What the task requires:
Word for word, set down the listing that appears after this line.

+++

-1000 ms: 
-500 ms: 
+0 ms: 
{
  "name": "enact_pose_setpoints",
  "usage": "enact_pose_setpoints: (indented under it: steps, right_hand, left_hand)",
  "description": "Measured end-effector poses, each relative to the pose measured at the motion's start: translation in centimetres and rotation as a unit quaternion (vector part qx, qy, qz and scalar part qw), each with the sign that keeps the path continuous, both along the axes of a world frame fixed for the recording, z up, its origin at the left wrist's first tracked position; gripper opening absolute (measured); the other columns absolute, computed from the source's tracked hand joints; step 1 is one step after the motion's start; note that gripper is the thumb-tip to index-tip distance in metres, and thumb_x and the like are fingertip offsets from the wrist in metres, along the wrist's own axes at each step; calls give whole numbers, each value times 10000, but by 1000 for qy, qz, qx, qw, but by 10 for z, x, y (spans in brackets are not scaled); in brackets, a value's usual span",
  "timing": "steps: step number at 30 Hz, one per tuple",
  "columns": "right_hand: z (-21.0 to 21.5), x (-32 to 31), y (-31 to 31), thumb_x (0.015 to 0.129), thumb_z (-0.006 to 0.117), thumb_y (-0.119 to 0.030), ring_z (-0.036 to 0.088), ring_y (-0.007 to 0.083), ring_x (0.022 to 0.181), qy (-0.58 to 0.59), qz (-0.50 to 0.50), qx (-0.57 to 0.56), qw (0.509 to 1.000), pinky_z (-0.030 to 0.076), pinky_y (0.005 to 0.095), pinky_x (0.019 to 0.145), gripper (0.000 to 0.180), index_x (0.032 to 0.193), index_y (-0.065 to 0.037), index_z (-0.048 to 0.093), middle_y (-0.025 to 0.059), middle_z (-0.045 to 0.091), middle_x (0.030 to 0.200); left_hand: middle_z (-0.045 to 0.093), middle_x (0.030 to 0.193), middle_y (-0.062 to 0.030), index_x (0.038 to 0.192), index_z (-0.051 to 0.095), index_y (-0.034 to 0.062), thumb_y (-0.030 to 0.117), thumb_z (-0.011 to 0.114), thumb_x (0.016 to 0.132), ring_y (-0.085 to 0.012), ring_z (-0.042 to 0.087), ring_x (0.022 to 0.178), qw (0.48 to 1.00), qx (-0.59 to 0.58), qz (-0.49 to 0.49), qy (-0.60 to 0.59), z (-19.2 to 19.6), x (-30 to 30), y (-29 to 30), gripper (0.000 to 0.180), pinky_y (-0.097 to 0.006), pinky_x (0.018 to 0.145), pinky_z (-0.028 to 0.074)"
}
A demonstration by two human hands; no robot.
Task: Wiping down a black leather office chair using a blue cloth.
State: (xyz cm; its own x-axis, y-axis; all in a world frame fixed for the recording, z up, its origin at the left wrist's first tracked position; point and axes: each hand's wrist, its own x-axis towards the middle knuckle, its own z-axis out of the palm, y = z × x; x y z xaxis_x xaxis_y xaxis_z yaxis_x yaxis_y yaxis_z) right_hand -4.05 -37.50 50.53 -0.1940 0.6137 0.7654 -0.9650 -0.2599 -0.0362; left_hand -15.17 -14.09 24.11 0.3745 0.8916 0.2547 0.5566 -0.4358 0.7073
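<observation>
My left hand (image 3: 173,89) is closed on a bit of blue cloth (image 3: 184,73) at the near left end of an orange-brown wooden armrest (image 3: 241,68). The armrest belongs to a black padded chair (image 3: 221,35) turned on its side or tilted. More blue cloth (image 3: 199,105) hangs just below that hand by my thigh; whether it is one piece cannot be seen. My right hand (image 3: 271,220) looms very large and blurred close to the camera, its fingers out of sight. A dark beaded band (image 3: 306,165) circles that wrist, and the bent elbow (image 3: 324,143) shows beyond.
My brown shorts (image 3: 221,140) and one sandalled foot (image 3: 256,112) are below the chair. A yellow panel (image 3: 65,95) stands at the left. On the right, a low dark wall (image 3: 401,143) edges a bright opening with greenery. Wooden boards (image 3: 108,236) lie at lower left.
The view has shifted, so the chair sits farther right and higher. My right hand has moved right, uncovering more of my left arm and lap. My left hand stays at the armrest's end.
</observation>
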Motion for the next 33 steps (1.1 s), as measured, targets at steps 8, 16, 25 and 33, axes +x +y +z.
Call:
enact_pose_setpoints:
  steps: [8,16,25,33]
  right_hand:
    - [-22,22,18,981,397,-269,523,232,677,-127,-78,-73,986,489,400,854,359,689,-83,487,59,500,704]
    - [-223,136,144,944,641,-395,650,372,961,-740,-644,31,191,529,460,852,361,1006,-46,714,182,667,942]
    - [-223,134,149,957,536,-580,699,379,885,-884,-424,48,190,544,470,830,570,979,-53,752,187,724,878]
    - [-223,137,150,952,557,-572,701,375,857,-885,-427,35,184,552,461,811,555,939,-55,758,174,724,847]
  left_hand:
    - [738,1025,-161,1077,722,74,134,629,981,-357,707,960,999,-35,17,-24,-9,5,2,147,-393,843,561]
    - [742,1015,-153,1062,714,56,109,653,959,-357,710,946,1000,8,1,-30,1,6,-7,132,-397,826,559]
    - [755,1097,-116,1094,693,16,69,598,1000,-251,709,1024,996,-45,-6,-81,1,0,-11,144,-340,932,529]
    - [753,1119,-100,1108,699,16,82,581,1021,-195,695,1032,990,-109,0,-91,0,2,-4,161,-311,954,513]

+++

Result of the exercise:
-1000 ms: 
-500 ms: 
+0 ms: 
{
  "name": "enact_pose_setpoints",
  "usage": "enact_pose_setpoints: (indented under it: steps, right_hand, left_hand)",
  "description": "Measured end-effector poses, each relative to the pose measured at the motion's start: translation in centimetres and rotation as a unit quaternion (vector part qx, qy, qz and scalar part qw), each with the sign that keeps the path continuous, both along the axes of a world frame fixed for the recording, z up, its origin at the left wrist's first tracked position; gripper opening absolute (measured); the other columns absolute, computed from the source's tracked hand joints; step 1 is one step after the motion's start; note that gripper is the thumb-tip to index-tip distance in metres, and thumb_x and the like are fingertip offsets from the wrist in metres, along the wrist's own axes at each step; calls give whole numbers, each value times 10000, but by 1000 for qy, qz, qx, qw, but by 10 for z, x, y (spans in brackets are not scaled); in brackets, a value's usual span",
  "timing": "steps: step number at 30 Hz, one per tuple",
  "columns": "right_hand: z (-21.0 to 21.5), x (-32 to 31), y (-31 to 31), thumb_x (0.015 to 0.129), thumb_z (-0.006 to 0.117), thumb_y (-0.119 to 0.030), ring_z (-0.036 to 0.088), ring_y (-0.007 to 0.083), ring_x (0.022 to 0.181), qy (-0.58 to 0.59), qz (-0.50 to 0.50), qx (-0.57 to 0.56), qw (0.509 to 1.000), pinky_z (-0.030 to 0.076), pinky_y (0.005 to 0.095), pinky_x (0.019 to 0.145), gripper (0.000 to 0.180), index_x (0.032 to 0.193), index_y (-0.065 to 0.037), index_z (-0.048 to 0.093), middle_y (-0.025 to 0.059), middle_z (-0.045 to 0.091), middle_x (0.030 to 0.200); left_hand: middle_z (-0.045 to 0.093), middle_x (0.030 to 0.193), middle_y (-0.062 to 0.030), index_x (0.038 to 0.192), index_z (-0.051 to 0.095), index_y (-0.034 to 0.062), thumb_y (-0.030 to 0.117), thumb_z (-0.011 to 0.114), thumb_x (0.016 to 0.132), ring_y (-0.085 to 0.012), ring_z (-0.042 to 0.087), ring_x (0.022 to 0.178), qw (0.48 to 1.00), qx (-0.59 to 0.58), qz (-0.49 to 0.49), qy (-0.60 to 0.59), z (-19.2 to 19.6), x (-30 to 30), y (-29 to 30), gripper (0.000 to 0.180), pinky_y (-0.097 to 0.006), pinky_x (0.018 to 0.145), pinky_z (-0.028 to 0.074)"
}
A demonstration by two human hands; no robot.
Task: Wiping down a black leather office chair using a blue cloth.
State: (xyz cm; its own x-axis, y-axis; all in a world frame fixed for the recording, z up, its origin at the left wrist's first tracked position; point and axes: each hand's wrist, its own x-axis towards the middle knuckle, its own z-axis out of the palm, y = z × x; x y z xaxis_x xaxis_y xaxis_z yaxis_x yaxis_y yaxis_z) right_hand -4.05 -37.50 50.53 -0.1940 0.6137 0.7654 -0.9650 -0.2599 -0.0362; left_hand -15.17 -14.09 24.11 0.3745 0.8916 0.2547 0.5566 -0.4358 0.7073
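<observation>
My left hand (image 3: 173,89) is closed on a bit of blue cloth (image 3: 184,73) at the near left end of an orange-brown wooden armrest (image 3: 241,68). The armrest belongs to a black padded chair (image 3: 221,35) turned on its side or tilted. More blue cloth (image 3: 199,105) hangs just below that hand by my thigh; whether it is one piece cannot be seen. My right hand (image 3: 271,220) looms very large and blurred close to the camera, its fingers out of sight. A dark beaded band (image 3: 306,165) circles that wrist, and the bent elbow (image 3: 324,143) shows beyond.
My brown shorts (image 3: 221,140) and one sandalled foot (image 3: 256,112) are below the chair. A yellow panel (image 3: 65,95) stands at the left. On the right, a low dark wall (image 3: 401,143) edges a bright opening with greenery. Wooden boards (image 3: 108,236) lie at lower left.
The view has shifted, so the chair sits farther right and higher. My right hand has moved right, uncovering more of my left arm and lap. My left hand stays at the armrest's end.
</observation>
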Motion for the next 33 steps (1.1 s), as measured, targets at steps 8, 16, 25 and 33, axes +x +y +z.
Call:
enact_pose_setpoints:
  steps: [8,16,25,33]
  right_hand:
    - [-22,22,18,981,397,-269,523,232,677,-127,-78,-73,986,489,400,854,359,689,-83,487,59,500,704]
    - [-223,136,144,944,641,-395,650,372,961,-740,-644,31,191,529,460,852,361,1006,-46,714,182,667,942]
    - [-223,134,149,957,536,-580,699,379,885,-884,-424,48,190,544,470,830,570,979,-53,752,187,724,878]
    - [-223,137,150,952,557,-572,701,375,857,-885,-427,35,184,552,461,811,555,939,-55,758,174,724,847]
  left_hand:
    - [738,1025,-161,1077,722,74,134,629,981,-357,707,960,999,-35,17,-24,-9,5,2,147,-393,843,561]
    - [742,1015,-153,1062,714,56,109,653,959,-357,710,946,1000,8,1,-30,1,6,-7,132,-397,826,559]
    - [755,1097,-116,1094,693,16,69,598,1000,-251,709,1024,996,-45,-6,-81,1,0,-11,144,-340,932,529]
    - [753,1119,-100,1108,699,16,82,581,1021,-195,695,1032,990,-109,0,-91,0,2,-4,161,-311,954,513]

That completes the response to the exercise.